- THE TASK:
Please copy the data below exactly; none of the pictures in it belong in the copy.

- THE DATA:
+ + + +
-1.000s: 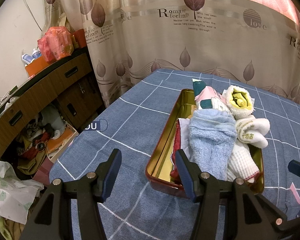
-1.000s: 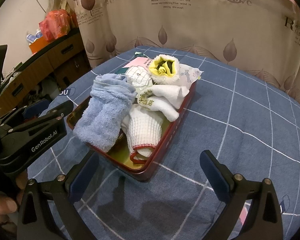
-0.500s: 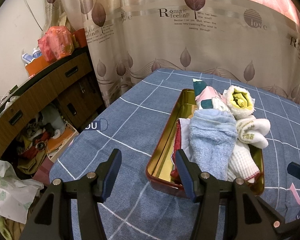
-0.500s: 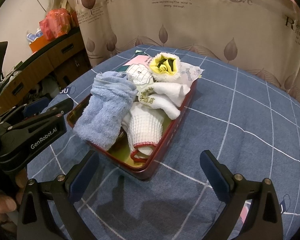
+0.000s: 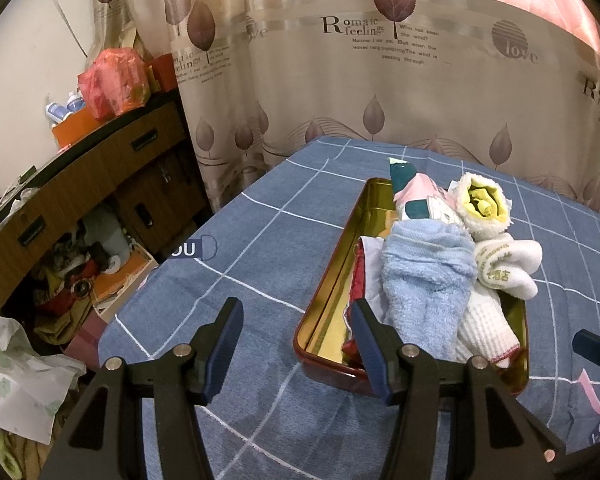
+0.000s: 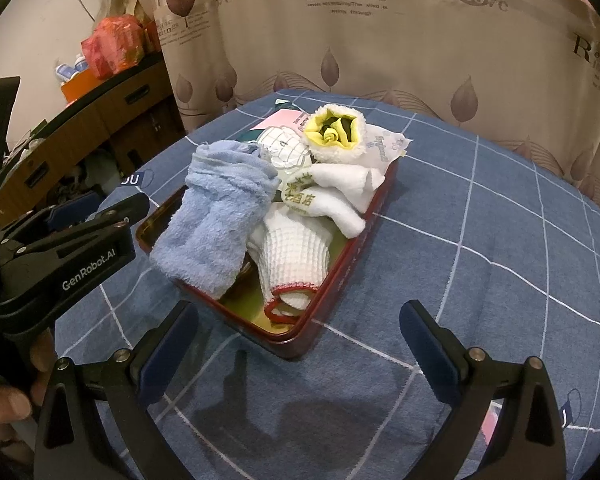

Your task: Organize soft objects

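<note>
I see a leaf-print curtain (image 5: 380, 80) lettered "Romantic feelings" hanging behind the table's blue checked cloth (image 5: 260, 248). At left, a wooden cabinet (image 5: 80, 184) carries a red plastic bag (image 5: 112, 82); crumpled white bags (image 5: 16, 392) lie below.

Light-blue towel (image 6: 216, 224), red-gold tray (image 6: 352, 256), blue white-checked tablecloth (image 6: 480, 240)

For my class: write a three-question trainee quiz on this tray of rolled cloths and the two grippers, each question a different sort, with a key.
1. True or false: the left hand-held gripper grips the blue towel.
2. Which roll lies farthest from the cameras? A blue towel, B yellow-centred roll, C red-trimmed waffle cloth.
3. Fill in: every roll sits in the ___.

Key: 1 false, its jaws stand open and empty; 2 B; 3 tray.
</note>
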A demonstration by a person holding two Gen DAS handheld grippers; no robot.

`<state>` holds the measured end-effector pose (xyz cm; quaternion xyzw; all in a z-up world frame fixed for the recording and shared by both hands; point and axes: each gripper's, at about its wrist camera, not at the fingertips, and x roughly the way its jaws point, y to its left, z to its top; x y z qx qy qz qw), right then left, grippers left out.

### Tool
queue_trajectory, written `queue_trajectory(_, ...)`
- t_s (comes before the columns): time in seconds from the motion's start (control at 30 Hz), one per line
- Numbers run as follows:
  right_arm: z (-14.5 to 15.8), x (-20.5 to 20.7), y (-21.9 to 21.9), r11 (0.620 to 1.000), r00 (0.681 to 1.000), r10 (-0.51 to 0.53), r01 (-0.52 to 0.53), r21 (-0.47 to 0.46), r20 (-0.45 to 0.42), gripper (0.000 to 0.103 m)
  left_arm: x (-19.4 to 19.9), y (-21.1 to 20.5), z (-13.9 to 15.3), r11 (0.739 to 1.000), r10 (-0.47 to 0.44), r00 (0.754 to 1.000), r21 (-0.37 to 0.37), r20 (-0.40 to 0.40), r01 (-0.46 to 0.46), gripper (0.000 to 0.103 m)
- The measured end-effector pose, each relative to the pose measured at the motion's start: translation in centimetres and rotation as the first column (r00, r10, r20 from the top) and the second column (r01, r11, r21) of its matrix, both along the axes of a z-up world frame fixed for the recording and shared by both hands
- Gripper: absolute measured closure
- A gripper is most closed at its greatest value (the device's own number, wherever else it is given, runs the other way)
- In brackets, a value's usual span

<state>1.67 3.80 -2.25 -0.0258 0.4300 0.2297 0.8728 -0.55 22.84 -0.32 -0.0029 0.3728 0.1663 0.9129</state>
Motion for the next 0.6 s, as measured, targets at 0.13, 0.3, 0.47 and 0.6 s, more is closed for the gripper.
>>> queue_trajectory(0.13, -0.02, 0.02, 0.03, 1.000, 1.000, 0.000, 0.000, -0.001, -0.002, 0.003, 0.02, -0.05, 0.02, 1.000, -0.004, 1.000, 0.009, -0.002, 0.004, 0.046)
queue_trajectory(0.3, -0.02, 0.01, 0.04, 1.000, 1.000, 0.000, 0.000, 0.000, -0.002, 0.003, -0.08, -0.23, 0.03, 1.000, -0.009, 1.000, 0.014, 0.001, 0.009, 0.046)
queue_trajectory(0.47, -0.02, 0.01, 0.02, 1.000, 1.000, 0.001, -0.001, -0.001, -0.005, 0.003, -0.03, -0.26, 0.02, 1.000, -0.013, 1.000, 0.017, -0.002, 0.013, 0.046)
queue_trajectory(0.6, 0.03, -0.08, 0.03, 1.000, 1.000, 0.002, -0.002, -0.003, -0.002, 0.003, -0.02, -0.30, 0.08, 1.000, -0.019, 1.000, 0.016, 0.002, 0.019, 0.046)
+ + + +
- COMPLETED TASK:
-1.000s: 
-1.000s: 
-0.500s: 
-0.500s: 
+0.000s: 
+0.000s: 

Your task: Organize soft objects

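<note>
I see a leaf-print curtain (image 5: 380, 80) lettered "Romantic feelings" hanging behind the table's blue checked cloth (image 5: 260, 248). At left, a wooden cabinet (image 5: 80, 184) carries a red plastic bag (image 5: 112, 82); crumpled white bags (image 5: 16, 392) lie below.

Light-blue towel (image 6: 216, 224), red-gold tray (image 6: 352, 256), blue white-checked tablecloth (image 6: 480, 240)

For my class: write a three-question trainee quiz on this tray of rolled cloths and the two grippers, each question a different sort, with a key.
1. True or false: the left hand-held gripper grips the blue towel.
2. Which roll lies farthest from the cameras? A blue towel, B yellow-centred roll, C red-trimmed waffle cloth.
3. Fill in: every roll sits in the ___.

Key: 1 false, its jaws stand open and empty; 2 B; 3 tray.
</note>
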A demonstration by a person holding two Gen DAS handheld grippers; no robot.

`<state>` holds the measured end-effector pose (xyz cm; quaternion xyzw; all in a z-up world frame fixed for the recording and shared by both hands; point and axes: each gripper's, at about its wrist camera, not at the fingertips, and x roughly the way its jaws point, y to its left, z to its top; x y z qx qy qz qw), right then left, grippers left out.

### Tool
queue_trajectory, written `queue_trajectory(_, ...)`
- t_s (comes before the columns): time in seconds from the motion's start (control at 30 Hz), one per line
- Numbers run as follows:
  right_arm: z (-14.5 to 15.8), x (-20.5 to 20.7), y (-21.9 to 21.9), r11 (0.620 to 1.000), r00 (0.681 to 1.000), r10 (-0.51 to 0.53), r01 (-0.52 to 0.53), r21 (-0.47 to 0.46), r20 (-0.45 to 0.42), gripper (0.000 to 0.103 m)
  left_arm: x (-19.4 to 19.9), y (-21.1 to 20.5), z (-13.9 to 15.3), r11 (0.739 to 1.000), r10 (-0.47 to 0.44), r00 (0.754 to 1.000), r21 (-0.37 to 0.37), r20 (-0.40 to 0.40), r01 (-0.46 to 0.46), gripper (0.000 to 0.103 m)
- The measured end-effector pose, each relative to the pose measured at the motion's start: translation in centimetres and rotation as the first column (r00, r10, r20 from the top) and the second column (r01, r11, r21) of its matrix, both along the axes of a z-up world frame fixed for the recording and shared by both hands
- Gripper: absolute measured closure
- A gripper is most closed at its greatest value (the device's own number, wherever else it is given, runs the other way)
- In brackets, a value's usual span

<state>1.67 3.80 -2.25 -0.0258 0.4300 0.2297 0.8728 -0.55 22.84 -0.32 -0.0029 0.3728 0.1663 0.9129</state>
Motion for the next 0.6 s, as measured, targets at 0.13, 0.3, 0.47 and 0.6 s, more is closed for the gripper.
>>> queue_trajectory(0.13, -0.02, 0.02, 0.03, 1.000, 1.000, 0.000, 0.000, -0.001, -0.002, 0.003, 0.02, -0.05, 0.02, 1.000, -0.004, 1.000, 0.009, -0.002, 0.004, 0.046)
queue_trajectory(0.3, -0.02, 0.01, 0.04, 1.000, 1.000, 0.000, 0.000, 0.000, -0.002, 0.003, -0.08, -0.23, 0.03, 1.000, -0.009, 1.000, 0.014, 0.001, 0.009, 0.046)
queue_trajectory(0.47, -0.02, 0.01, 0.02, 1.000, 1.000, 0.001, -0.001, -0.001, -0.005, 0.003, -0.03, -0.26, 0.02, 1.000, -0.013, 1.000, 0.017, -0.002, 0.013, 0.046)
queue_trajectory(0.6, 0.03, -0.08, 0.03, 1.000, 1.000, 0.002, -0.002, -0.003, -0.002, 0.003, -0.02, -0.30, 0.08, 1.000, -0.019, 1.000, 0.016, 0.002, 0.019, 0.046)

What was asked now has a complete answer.